American Express Deal a Consumer Buffer and Network Gain

American Express Co.'s deal to buy GE Money's corporate payment services unit for $1.1 billion would give it a portfolio largely untouched by the consumer credit crisis and a market-share gain against MasterCard Inc.

For GE Money, the Stamford, Conn., consumer finance arm of General Electric Co., the deal is the first — and perhaps the easiest — part of a process begun last year: selling some or all of its card businesses, of which corporate payments services is a small and relatively low-risk part.

The corporate payments services unit, which issues travel-and-entertainment purchasing cards for 300 companies, generated more than $14 billion of transactions last year and had $1.1 billion of receivables at yearend. By comparison, Amex's corporate business had transaction volume of $122 billion last year; GE Money's private-label consumer card business has assets of about $30 billion.

The deal was announced Thursday and is expected to close this month. Amex said it plans to spend "several months" courting the unit's customers, whose consent Amex needs to convert their cards from the MasterCard network. So far it has landed the unit's largest customer: General Electric itself.

MasterCard said it would be compensated for business lost under a "transition agreement" it has with GE Money. The Purchase, N.Y., company also said it would "aggressively pursue and seek to retain" the GE Money corporate customers, by offering "MasterCard-branded corporate payment solutions through other MasterCard customer financial institutions."

Amex, though generally regarded as having affluent, creditworthy cardholders, was hit by a sudden deterioration in consumer credit and spending trends in December. The New York company issued a fourth-quarter profit warning and has lowered its 2008 earnings growth projections.

Anre Williams, the president of Amex's global commercial card and services business, said in a press release that GE Money's corporate payment services unit has generated "impressive growth."

"Expanding our corporate purchasing and expense management services is a top priority for American Express," Mr. Williams said. "Acquiring Corporate Payment Services adds to our purchasing card capabilities and gives us the opportunity to accelerate our growth."

Mark Begor, the president and chief executive of GE Money-Americas, said in the release that the sale of the corporate payments unit "meets GE's strategy of redeploying assets in financial services."

In December, General Electric's chief executive, Jeffrey Immelt, said there was "a big base cost restructuring that could take place" in GE Money's credit card business. "And it's our sense that it's a good time to explore whether partnering with somebody … or the ability to do some kind of a portfolio acquisition might make sense."

Robert J. Rendine, a GE Money spokesman, said it considered the corporate payment services unit distinct from the rest of the card business and would not have included it in any sale of that portfolio. GE Money is at the "front end" of that process, which it expects to complete sometime in the second half, he said.

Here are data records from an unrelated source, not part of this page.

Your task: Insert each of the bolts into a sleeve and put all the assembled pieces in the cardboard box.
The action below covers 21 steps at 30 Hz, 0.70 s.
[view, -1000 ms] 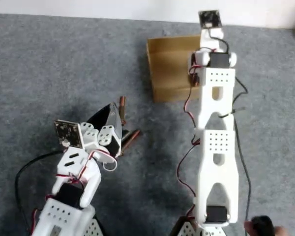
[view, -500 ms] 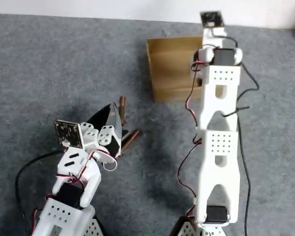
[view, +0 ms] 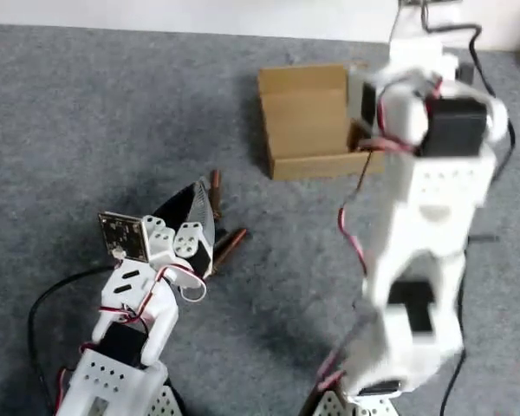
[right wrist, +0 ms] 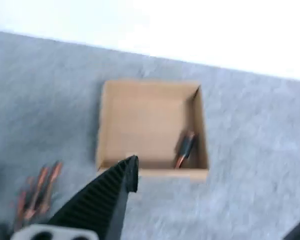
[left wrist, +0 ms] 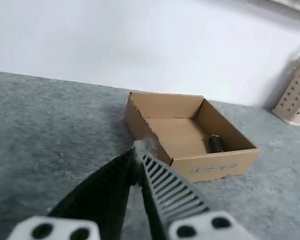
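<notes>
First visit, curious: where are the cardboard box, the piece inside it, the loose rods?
cardboard box (right wrist: pixel 140 120): right wrist view, bare floor.
piece inside (right wrist: pixel 184 148): right wrist view, its middle.
loose rods (view: pixel 231 243): high view, one rod's shaft.

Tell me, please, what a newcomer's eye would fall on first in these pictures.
Probably the right arm, looming large in the high view beside the cardboard box. Next comes the single dark-and-copper piece lying in that box. The left gripper is shut, close to the loose copper-coloured pieces.

The cardboard box (right wrist: pixel 140 117) holds one assembled piece (right wrist: pixel 184 149) — loose bolts (right wrist: pixel 37 192) lie outside on the carpet (right wrist: pixel 250 165).
</notes>
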Each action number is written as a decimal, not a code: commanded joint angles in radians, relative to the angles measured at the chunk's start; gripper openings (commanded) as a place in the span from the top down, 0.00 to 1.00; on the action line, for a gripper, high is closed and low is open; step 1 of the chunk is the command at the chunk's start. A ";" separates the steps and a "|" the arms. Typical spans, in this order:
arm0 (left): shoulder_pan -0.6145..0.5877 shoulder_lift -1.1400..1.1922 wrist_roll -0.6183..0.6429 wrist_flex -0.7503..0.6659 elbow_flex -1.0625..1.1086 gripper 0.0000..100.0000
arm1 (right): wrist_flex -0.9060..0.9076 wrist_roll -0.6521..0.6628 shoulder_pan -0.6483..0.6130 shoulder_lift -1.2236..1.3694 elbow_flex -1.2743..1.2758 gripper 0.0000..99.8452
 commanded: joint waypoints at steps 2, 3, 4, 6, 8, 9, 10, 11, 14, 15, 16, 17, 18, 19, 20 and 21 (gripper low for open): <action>-0.007 -0.005 -0.127 0.005 -0.015 0.99 | -0.010 -0.014 -0.064 -0.545 0.561 0.54; -0.007 -0.005 -0.143 0.005 -0.015 0.99 | -0.031 -0.008 -0.068 -0.638 0.671 0.54; -0.007 -0.005 -0.149 0.005 -0.015 0.99 | -0.058 -0.003 -0.068 -0.730 0.785 0.54; -0.007 -0.005 -0.152 0.005 -0.016 0.99 | -0.107 -0.006 -0.068 -0.895 1.015 0.54; -0.008 -0.007 -0.153 0.006 -0.019 0.99 | -0.153 -0.005 -0.068 -1.030 1.247 0.54; -0.012 -0.007 -0.153 0.009 -0.031 0.99 | -0.180 -0.005 -0.068 -1.087 1.356 0.54; -0.022 -0.007 -0.153 0.037 -0.048 0.99 | -0.216 -0.005 -0.068 -1.138 1.455 0.54; -0.042 -0.007 -0.152 0.086 -0.077 0.99 | -0.251 -0.005 -0.065 -1.179 1.547 0.54; -0.111 -0.007 -0.152 0.284 -0.189 0.99 | -0.354 -0.005 -0.070 -1.257 1.692 0.54; -0.136 -0.005 -0.152 0.344 -0.226 0.99 | -0.384 -0.005 -0.070 -1.265 1.709 0.54; -0.153 -0.005 -0.149 0.390 -0.257 0.99 | -0.418 -0.008 -0.070 -1.262 1.721 0.54; -0.160 -0.005 -0.149 0.416 -0.275 0.99 | -0.456 -0.009 -0.071 -1.254 1.730 0.54; -0.160 -0.005 -0.149 0.428 -0.285 0.99 | -0.498 -0.009 -0.073 -1.241 1.736 0.54; -0.160 -0.005 -0.149 0.433 -0.286 0.99 | -0.541 -0.011 -0.087 -1.218 1.747 0.54; -0.159 -0.005 -0.149 0.433 -0.286 0.99 | -0.581 -0.011 -0.111 -1.188 1.778 0.54; -0.159 -0.005 -0.150 0.433 -0.286 0.99 | -0.618 -0.011 -0.131 -1.153 1.816 0.54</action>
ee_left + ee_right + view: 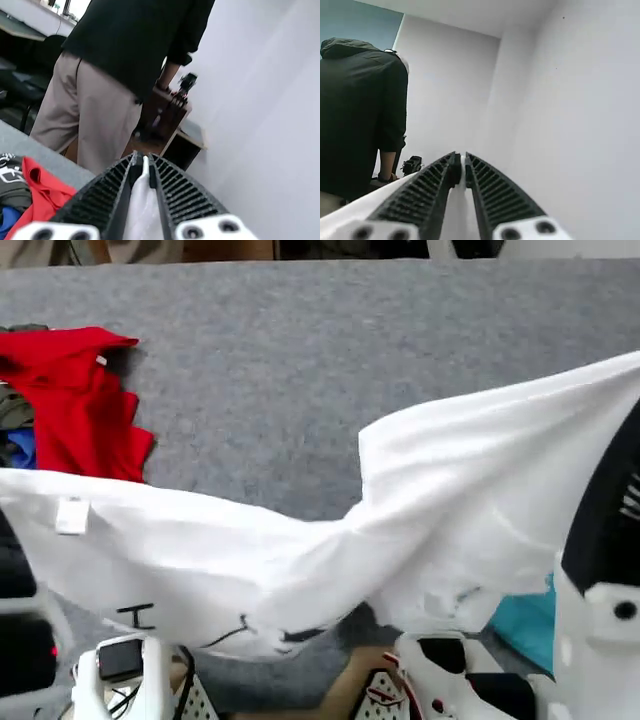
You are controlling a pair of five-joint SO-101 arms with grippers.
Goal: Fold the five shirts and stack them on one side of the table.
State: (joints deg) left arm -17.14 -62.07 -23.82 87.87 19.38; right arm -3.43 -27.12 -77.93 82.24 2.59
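Grey table (300, 360), both hands (145, 159) (460, 159) raised, gripping shirt (300, 550)

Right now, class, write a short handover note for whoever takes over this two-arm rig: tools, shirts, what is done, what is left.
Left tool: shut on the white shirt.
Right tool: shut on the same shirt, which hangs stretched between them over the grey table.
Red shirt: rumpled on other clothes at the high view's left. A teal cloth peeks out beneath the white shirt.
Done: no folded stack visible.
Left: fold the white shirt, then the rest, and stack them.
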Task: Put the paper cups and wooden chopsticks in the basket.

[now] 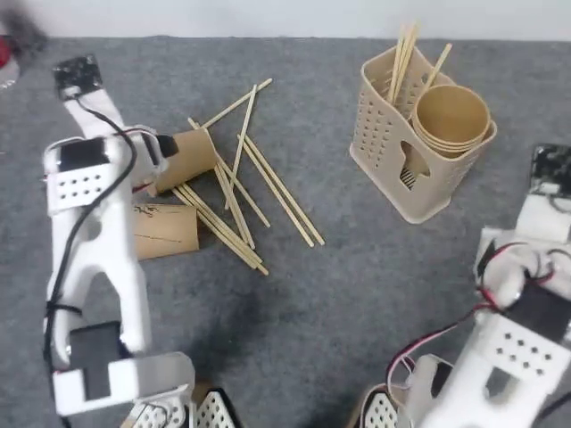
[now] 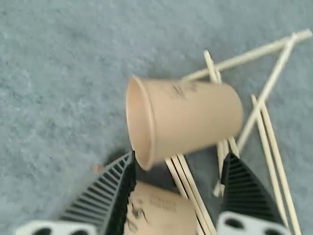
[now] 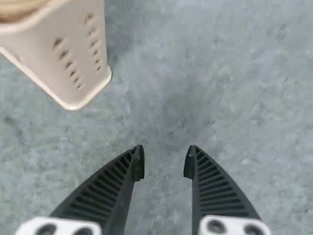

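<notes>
A paper cup (image 2: 183, 120) lies on its side on the grey carpet, rim toward the carpet's bare side, resting across some wooden chopsticks (image 2: 264, 98). My left gripper (image 2: 178, 166) is open just short of it, one finger on each side, nothing between them. A second paper cup (image 2: 156, 210) lies under the gripper. In the high view these two cups (image 1: 183, 160) (image 1: 165, 230) lie at the left beside the scattered chopsticks (image 1: 245, 183). The beige basket (image 1: 384, 134) holds stacked cups (image 1: 451, 116) and a few chopsticks (image 1: 406, 53). My right gripper (image 3: 164, 159) hangs open over bare carpet near the basket (image 3: 63, 58).
The left arm (image 1: 89, 232) stands along the table's left side and the right arm (image 1: 517, 330) at the lower right. Bare carpet (image 1: 357, 303) lies between the chopstick pile and the basket. A pale wall edge runs along the far side.
</notes>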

Gail Wasserman, a spokeswoman for Amex, said it plans to offer jobs to all 350 employees of the GE Money corporate payment services unit.

Bruce Cundiff, a research analyst at Javelin Strategy and Research in Pleasanton, Calif., said he was a little surprised by the price Amex agreed to pay, which was equal to the face value of the receivables, given the current market environment.

However, he said, "it kind of speaks to the risk level of the corporate business versus the consumer business. I would be more surprised if this were a $1 billion-plus portfolio with all of the associated risks" of a consumer credit card operation.

Scott Strumello, an associate at Auriemma Consulting Group Inc., said GE Money probably had a much easier time finding a buyer for the relatively low-risk corporate payments business than for larger portfolios that would be more affected by the consumer credit crisis.

"A smaller piece is usually easier to sell than the whole," he said. "The issue with GE Money is just that it's so big, there are only a handful of players in the world that really could afford it."

Mr. Cundiff said the sale would "definitely" have a "two-pronged impact" on MasterCard. "There's the PR portion of it — 'Hey, here's a source of revenue that we're potentially losing' — and then the actual revenue hit."

Sanjay Sakhrani, an analyst who follows MasterCard and Amex for KBW Inc.'s Keefe, Bruyette & Woods Inc., said the impact on MasterCard would be "a loss but not a material" blow.

"It's $14 billion in the context of" more than $2 trillion of annual transaction volume, he said. And "some part of the business that they could tap into directly" could remain if MasterCard persuades some clients to switch issuers.

Philip J. Philliou, a partner at the New York payments consulting firm Philliou Selwanes Partners LLC, said MasterCard could well succeed in that effort.

"American Express shouldn't underestimate MasterCard's ability to go after this business, and I'm sure they'll do so quite aggressively with their issuers," said Mr. Philliou, a former executive at MasterCard and Amex. "They've got more than a fighting chance to retain large pieces of this business."